The $1 billion QQQJ follows the NASDAQ Next Generation 100 Index, which is essentially the proving ground for admittance to the Nasdaq-100 Index (NDX). NDX itself is home to an array of innovative companies, so it’s reasonable to surmise that the same is true of QQQJ and its index, but components in QQQJ lack the market capitalization heft found in NDX.
With some market observers expecting that the market cycle from here will be driven by more attempts to generate alpha, QQQJ could bloom later this year as investors digest rate hikes.
“We believe we are in a correction within a bull market cycle,” Peter Oppenheimer, Goldman Sachs’ chief global equity strategist, says in a report out Wednesday. “In our view we remain in the early part of the Growth phase – returns will likely be low from here, but the bull market should continue (so long as economies grow).”
Oppenheimer highlights some “innovators” and “disruptors” that are down 20% to 50% from 2021 highs.

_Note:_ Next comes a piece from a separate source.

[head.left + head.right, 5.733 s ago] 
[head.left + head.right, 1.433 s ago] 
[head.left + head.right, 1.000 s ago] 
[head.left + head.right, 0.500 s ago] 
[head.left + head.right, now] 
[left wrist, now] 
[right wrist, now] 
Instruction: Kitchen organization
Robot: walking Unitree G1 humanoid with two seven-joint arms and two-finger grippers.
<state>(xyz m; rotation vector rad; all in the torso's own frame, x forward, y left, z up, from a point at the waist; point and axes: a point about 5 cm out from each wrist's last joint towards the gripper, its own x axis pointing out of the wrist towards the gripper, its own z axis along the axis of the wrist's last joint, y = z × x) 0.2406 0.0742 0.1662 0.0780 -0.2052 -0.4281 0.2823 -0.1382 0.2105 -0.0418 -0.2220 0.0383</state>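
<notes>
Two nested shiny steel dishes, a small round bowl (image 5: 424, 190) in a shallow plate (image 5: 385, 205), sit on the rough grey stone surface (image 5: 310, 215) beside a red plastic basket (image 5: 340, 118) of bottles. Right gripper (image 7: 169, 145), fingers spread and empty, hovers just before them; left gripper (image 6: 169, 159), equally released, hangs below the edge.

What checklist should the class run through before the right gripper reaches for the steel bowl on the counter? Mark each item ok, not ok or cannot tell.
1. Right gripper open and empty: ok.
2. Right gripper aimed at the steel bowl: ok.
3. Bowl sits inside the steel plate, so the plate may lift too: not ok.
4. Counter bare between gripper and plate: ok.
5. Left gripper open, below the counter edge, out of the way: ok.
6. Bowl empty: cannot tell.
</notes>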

Not surprisingly, many of those names reside in the technology and communication services sectors, which combine for half of QQQJ’s weight.
For now, tech is weighing on QQQJ. However, some experts point out that while tech isn’t likely to be the best-performing sector against the backdrop of rising rates, it’s unlikely to be the worst, either. In fact, some market participants argue that due to the emergence of disruptive technologies and rising tech investment by corporations and governments, tech could prove surprisingly resilient during this tightening cycle.
“Our view is that in a more inflationary world, with a broadening of the digital revolution across virtually all industries, coupled with a new focus on de-carbonization and significant capex requirements, investors should be looking for a more eclectic mix of companies,” concludes Oppenheimer.
QQQJ holds 105 stocks, none of which exceed a weight of 2.35%.